Recently, in a completely non-shocking, non-turn of events, a man attacked a woman publically for having some opinions. This man, Rabbi Yaakov Rosenblatt, told comedian Sarah Silverman that she might want to stop saying so many words in public about politics and, instead, get herself married and pregnant. An excerpt:
I pray that you channel your drive and direct your passion to something positive, something that will make you a better and more positive person, something that will allow you to touch eternity and truly impact the world forever. I pray that you pursue marriage and, if you are so blessed, raise children.
Much has already been written about what’s wrong with this letter in the Jewish press, the feminist press, and by Silverman’s dad, who doesn’t mince words in his response. What I find particularly noteworthy about Rosenblatt’s attack on Silverman (not to mention offensive and tiresome) is that it utilizes such a classic tactic-pathologizing. Let me explain.
Pathologizing usually looks like this: Someone says something you disagree with, or something that makes you uncomfortable, and you respond by psychoanalyzing them in the manner of Rabbi Rosenblatt: “I think, Sarah, that marriage and childrearing are not in the cards for you because you can’t focus on building life when you spend your days and nights tearing it down…” Other examples of pathologizing include telling folks who identify as feminists that the reason they’re so “angry” is because they’re can’t find someone to have sex with them, or they were raised by a single mother (I’m looking at you, Mitt Romney), and so on.

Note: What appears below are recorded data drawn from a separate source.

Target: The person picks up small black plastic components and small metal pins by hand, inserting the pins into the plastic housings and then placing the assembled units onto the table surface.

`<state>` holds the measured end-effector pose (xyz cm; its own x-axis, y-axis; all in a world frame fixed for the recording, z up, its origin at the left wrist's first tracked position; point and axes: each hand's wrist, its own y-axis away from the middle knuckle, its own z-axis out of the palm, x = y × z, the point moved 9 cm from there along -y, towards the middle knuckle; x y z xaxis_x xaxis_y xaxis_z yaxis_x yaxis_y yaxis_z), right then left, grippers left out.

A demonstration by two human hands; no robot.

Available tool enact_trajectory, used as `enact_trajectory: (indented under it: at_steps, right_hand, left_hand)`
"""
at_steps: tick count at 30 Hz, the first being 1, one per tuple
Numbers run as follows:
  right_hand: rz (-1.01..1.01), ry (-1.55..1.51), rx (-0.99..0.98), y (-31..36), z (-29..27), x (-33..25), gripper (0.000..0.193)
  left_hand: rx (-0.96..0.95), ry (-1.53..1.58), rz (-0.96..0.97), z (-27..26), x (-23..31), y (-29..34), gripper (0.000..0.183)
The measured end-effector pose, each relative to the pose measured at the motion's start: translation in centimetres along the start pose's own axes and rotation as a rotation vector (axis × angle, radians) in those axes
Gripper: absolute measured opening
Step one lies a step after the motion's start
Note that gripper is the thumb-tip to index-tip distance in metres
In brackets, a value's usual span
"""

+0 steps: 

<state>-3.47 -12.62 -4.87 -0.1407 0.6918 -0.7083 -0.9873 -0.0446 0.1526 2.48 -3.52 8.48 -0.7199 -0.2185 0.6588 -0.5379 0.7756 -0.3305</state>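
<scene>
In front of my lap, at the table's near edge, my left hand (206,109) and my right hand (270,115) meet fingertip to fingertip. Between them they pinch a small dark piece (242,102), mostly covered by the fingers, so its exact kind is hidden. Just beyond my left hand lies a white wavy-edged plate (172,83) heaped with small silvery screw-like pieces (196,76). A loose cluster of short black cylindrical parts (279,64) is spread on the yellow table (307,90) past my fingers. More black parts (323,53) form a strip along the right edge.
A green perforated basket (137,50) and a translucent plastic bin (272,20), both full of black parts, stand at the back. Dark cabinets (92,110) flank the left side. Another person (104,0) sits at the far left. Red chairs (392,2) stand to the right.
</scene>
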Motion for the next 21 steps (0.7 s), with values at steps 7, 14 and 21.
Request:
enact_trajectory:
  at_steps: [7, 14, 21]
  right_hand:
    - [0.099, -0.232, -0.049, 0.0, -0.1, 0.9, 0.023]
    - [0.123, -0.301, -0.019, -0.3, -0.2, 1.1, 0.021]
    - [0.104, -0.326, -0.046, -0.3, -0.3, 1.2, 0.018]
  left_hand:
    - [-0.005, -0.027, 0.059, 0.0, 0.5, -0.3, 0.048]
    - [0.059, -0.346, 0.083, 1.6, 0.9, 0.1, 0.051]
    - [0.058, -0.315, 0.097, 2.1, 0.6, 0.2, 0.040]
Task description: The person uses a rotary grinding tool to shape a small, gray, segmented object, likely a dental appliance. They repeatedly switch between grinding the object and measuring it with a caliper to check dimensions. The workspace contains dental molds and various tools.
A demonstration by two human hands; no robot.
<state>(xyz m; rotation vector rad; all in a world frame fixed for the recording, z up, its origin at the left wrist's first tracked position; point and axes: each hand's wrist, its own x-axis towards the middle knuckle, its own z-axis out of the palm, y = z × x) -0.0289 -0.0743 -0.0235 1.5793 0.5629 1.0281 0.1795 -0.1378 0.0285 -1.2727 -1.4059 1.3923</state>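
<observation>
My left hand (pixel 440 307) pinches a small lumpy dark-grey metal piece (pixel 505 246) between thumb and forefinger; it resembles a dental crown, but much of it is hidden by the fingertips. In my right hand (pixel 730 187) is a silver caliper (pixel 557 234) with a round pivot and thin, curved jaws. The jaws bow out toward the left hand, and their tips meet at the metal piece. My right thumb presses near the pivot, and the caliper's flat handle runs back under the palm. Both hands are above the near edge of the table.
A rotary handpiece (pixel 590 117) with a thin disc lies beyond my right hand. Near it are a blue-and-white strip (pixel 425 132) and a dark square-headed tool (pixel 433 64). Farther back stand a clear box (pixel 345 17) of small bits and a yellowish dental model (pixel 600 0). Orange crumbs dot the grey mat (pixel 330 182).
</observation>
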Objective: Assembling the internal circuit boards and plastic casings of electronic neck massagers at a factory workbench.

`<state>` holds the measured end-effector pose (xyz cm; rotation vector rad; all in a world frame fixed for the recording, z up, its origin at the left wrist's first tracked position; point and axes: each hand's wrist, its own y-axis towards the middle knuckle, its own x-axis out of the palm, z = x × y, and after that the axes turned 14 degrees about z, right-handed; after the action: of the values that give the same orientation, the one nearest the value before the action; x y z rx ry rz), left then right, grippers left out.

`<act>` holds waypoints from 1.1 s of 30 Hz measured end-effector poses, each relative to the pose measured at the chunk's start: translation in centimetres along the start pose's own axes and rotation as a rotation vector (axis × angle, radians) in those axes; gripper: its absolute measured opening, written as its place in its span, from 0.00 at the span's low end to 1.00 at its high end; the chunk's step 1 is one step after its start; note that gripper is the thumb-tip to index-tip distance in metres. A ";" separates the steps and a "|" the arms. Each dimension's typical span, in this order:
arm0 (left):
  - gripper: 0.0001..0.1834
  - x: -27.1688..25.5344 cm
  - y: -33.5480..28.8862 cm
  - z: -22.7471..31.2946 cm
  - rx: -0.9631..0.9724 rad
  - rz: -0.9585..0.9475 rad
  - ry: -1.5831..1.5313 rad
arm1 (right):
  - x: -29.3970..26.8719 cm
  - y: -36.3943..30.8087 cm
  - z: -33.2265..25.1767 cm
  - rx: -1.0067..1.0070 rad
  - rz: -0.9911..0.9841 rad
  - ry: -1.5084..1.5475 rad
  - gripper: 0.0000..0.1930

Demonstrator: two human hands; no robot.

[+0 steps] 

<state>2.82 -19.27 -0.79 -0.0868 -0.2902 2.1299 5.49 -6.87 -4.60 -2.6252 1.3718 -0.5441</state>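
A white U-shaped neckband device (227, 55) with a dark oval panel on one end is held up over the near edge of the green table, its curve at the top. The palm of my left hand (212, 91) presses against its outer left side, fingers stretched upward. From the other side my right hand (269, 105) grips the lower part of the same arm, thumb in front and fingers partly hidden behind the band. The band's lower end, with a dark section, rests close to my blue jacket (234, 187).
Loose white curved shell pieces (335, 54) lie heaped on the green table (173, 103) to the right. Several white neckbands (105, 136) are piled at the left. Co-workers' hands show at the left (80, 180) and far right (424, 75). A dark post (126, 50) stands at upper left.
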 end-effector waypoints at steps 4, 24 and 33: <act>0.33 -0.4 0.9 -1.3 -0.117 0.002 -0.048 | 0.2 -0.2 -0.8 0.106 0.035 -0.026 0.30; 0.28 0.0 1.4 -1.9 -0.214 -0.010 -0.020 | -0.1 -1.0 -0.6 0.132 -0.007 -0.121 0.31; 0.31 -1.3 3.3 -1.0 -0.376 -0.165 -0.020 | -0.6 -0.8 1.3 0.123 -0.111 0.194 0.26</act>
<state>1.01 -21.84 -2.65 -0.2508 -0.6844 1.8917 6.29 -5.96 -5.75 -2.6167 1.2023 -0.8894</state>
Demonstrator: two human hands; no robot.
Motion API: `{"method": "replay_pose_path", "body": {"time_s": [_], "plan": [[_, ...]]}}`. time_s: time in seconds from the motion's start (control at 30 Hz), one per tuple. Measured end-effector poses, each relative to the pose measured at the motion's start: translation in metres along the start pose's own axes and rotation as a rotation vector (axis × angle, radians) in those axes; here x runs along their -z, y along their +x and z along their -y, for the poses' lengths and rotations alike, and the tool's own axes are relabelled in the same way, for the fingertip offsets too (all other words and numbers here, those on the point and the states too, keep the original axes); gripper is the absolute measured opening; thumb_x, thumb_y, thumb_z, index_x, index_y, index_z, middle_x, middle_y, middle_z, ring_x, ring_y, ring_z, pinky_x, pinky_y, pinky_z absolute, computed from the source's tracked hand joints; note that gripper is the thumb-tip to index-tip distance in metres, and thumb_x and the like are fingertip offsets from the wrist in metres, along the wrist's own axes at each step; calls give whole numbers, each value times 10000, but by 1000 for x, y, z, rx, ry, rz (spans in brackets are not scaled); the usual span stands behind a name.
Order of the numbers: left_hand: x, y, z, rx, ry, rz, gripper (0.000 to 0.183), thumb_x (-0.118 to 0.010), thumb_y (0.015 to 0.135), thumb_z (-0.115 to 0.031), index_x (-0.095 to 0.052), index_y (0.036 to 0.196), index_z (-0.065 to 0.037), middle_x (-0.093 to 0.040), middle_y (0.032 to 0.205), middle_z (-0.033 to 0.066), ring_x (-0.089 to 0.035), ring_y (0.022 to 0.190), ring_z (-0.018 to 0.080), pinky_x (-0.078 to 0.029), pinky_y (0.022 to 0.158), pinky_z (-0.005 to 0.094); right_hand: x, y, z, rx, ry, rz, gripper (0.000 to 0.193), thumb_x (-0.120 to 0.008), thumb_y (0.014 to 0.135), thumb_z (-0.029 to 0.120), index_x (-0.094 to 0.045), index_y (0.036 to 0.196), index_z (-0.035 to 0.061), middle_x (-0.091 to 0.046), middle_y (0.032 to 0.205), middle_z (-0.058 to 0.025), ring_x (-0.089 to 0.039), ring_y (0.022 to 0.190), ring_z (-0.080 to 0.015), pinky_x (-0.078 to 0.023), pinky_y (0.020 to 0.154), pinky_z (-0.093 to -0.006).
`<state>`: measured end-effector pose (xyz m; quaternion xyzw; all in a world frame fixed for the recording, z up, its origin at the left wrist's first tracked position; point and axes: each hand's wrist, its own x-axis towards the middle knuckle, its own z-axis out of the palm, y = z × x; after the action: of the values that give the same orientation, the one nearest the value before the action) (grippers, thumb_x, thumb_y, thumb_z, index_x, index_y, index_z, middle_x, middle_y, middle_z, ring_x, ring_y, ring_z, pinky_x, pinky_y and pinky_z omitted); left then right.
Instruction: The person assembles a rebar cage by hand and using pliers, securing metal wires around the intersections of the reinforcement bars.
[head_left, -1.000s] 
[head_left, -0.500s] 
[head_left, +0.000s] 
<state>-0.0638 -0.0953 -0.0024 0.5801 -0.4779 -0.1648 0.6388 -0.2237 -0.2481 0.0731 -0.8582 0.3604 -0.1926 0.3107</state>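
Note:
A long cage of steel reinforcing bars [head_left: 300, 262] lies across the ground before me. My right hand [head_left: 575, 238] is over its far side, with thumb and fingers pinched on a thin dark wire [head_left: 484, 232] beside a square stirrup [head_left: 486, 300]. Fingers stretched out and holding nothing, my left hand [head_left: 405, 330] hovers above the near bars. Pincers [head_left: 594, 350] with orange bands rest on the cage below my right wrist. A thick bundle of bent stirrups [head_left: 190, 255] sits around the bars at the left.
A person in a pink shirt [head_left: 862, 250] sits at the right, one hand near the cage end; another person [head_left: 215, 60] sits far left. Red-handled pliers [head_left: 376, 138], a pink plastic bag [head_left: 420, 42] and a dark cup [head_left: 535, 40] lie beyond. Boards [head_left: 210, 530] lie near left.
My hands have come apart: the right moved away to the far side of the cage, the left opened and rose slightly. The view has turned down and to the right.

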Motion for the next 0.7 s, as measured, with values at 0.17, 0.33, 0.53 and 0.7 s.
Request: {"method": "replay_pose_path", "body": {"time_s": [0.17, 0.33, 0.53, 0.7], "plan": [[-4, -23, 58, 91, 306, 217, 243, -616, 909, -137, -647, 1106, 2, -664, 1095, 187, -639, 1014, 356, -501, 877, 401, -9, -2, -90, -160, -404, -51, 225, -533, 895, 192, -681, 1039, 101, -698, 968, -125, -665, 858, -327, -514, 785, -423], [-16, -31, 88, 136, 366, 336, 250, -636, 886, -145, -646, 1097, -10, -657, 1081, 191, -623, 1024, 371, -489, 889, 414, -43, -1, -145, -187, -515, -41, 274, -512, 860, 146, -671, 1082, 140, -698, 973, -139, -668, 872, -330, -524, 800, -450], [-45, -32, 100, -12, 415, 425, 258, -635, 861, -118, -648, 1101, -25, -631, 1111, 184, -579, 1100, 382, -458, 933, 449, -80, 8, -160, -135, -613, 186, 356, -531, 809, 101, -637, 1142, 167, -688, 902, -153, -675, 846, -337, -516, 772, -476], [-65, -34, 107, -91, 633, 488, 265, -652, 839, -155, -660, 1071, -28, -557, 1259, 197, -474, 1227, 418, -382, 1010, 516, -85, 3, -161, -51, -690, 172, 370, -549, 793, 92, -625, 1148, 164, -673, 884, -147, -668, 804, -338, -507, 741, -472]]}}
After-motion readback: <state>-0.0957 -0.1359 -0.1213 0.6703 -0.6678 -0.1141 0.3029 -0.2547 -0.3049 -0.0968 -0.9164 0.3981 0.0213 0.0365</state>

In short, pathologizing someone’s motivations, and by extension, their entire belief system, is a tactic aimed at neutralizing the person, as though we’ve never thought about our own reasons for doing and thinking what we do and think.
It’s one thing to be genuinely confounded by someone else’s opinions, and to inquire with curiosity as to why a person might think the way he or she does. Our life experiences inform our politics, after all. We can be challenged and transformed by the grim realities of sexism and other systems of injustice. It’s important to continually engage with questions of how and why we do the work that we do, but only when they’re based in sincerity and with the intention of understanding the larger picture.
Rosenblatt’s patronizing pathology is, of course, not innocuous or accidental. It’s poison. And his message to Silverman is clear: You are damaged, so shut up and get married and have babies. Only then will you heal and become more womanly. Only then, when you are doing what women should do, will the sadness in your life be blotted out.
There’s a decision to be made here by folks who work for change. Do we call out this tactic, or do we let it tear at us from within? Do we always have to protect ourselves from being derided in this way? Maybe, as in the case of Sarah Silverman, we can allow it to help us access our motivations, and to make us more beautifully, righteously angry.